In the 1990s, when I was the religious affairs correspondent for Haaretz, I felt like I was the most loyal reader of the ultra-Orthodox press. Every day Hamodia and Yated Ne'eman would land at my doorstep. On Thursdays I would go to special stores and buy five or six Haredi newspapers and also pick up two or three free neighborhood papers. Excellent stories often hid in their pages.

After the signing of the Oslo Accords, the ultra-Orthodox newspaper Hashavua waged an incitement campaign against the prime minister, Yitzhak Rabin. The paper repeatedly considered whether Rabin should die. Hashavua's editor was Asher Zuckerman, a Haredi whose political opinions were akin to Meir Kahane's or fell even further to the right. Around a sixth of those who read ultra-Orthodox papers bought Hashavua, that is to say thousands of famililies, who chose to buy this radical journal, of all things. And the most senior politicians agreed to be interviewed by its reporters.

In an article about settler activities, Hashavua wrote that some groups were demanding religious sanction to assassinate Rabin. The paper said the din rodef law applied to Rabin, which would permit his extrajudicial killing. In an opinion piece, Zuckerman claimed that the Haredi community had a chance to "rise with all its strength against the cult that has taken power in the country," and that the leadership must be struck down "until it bleeds." In another editorial, he wrote that "the day will come when the Israeli public brings Rabin and [Shimon] Peres to the dock, when the alternative will be either the gallows or an insane asylum."

They published such articles week after week, conditioning readers to believe that this was a normal way to relate to the prime minister. The terms "traitor," "insane" and "not Jewish" were repeated frequently. The paper branded Rabin and foreign minister Peres Judenrat and Kapos, referring to Jews in the ghettos and in the German concentration camps who helped to keep their fellow Jews in line.

A significant amount of inciting statements emerged as quotes uttered during interviews with public figures. Ariel Sharon, then a Likud Knesset member, told Hashavua: "It's hard to speak of treason when it comes to Jews, but in terms of content there is no difference."

I collected the material but felt no sense of urgency in reporting it. In other words, it was clear this was incitement and it was grave, but it was also clear these were esoteric matters. I planned on writing a long piece on the subject in September 1995, but Nahum Barnea beat me to it and mentioned the matter in his column for Yedioth Ahronoth. Not many things could be more effective in ruining an exclusive more than Yedioth's Friday edition. So even though it was a tiny piece, I waited for Barnea's article to cool off.

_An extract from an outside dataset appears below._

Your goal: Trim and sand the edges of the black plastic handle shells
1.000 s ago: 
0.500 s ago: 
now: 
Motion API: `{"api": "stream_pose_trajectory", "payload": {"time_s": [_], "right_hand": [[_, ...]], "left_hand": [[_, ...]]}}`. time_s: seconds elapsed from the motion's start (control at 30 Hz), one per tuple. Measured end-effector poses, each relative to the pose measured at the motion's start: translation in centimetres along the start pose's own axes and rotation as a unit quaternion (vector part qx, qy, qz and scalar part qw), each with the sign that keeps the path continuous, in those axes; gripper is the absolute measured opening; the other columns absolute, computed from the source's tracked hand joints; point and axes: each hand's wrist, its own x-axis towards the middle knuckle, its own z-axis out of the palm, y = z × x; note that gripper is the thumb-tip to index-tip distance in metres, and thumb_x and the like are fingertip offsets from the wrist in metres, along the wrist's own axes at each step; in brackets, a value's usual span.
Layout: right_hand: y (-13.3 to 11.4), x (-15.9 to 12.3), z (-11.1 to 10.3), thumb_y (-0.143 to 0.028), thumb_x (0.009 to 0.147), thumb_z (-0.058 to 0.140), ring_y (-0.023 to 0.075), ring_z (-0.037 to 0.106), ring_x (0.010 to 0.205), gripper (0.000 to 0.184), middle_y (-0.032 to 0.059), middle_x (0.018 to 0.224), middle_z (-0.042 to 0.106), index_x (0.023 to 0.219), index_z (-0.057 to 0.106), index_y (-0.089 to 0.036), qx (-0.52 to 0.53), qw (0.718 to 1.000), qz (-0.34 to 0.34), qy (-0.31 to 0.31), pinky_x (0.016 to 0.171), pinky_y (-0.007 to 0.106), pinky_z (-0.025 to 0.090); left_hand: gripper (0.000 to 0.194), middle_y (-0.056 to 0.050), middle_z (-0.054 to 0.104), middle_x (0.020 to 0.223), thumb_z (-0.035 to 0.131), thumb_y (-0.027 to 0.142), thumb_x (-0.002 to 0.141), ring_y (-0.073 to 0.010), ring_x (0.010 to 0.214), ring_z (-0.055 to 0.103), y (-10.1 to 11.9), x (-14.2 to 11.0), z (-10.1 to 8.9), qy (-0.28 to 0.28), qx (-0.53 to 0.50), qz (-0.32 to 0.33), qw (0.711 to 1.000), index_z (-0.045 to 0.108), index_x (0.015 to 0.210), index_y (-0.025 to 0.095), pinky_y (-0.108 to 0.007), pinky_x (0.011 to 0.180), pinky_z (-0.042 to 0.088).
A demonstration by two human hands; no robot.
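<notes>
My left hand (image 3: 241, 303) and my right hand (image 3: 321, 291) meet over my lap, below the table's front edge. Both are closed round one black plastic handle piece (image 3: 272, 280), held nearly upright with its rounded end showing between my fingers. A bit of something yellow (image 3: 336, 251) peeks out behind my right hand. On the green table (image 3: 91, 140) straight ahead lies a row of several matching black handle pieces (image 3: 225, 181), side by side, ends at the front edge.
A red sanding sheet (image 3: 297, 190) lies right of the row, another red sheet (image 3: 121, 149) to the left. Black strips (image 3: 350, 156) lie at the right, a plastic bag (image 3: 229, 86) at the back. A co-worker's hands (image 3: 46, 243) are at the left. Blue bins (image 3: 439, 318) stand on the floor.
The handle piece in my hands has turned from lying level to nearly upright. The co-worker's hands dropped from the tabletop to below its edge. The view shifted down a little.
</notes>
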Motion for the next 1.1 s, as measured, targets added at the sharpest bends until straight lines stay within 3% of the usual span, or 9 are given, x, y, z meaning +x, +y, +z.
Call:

Then Yigal Amir murdered Rabin. One week after the assassination, I wrote a long article about Hashavua's incitement campaign. The police then launched an investigation and the paper didn't come out for a few weeks, though it soon reappeared under the title Kol Hashavua. The paper's first edition branded the deceased Rabin "a murderer."

No, I didn't ask myself if running the article sooner would have prevented the assassination. Yigal Amir was not influenced by Hashavua and my article would not have prevented the murder.

On the night of the assassination I sat in front of the television and cried, as most people did. Half a year later, Benjamin Netanyahu was elected prime minister. I covered an event near the Hamerkaz hotel, in Jerusalem, where I chatted with a group of Haredi youths. They were surprised when I told them it would be an awful thing if Netanyahu were assassinated, just as it was with Rabin, because Netanyahu was my prime minister, too.

After Netanyahu was elected, I met him at a conference at the Inbal Hotel in Jerusalem. We stopped to talk outside. Netanyahu tried to persuade me not to take seriously all the promises he made to the ultra-Orthodox press. This was my first conversation with the new prime minister, but I couldn't stop thinking that because of me he was standing on the street exposed to a potential assassin.

As time passes, it's clearer to me that the major dilemma an incitement campaign poses is not when to warn against it, but whether to give the inciters a forum. This question currently confronts Knesset reporters every week, and they will have to decide whether to cover National Union MK Michael Ben Ari, a Kahane protege, or ignore him.

When you tell the reader of the repulsive things being written in a newspaper like Hashavua, are you reporting or are you fanning the flames? As in all journalistic dilemmas, there are no easy answers. Only weighing the possibilities and making decisions accordingly.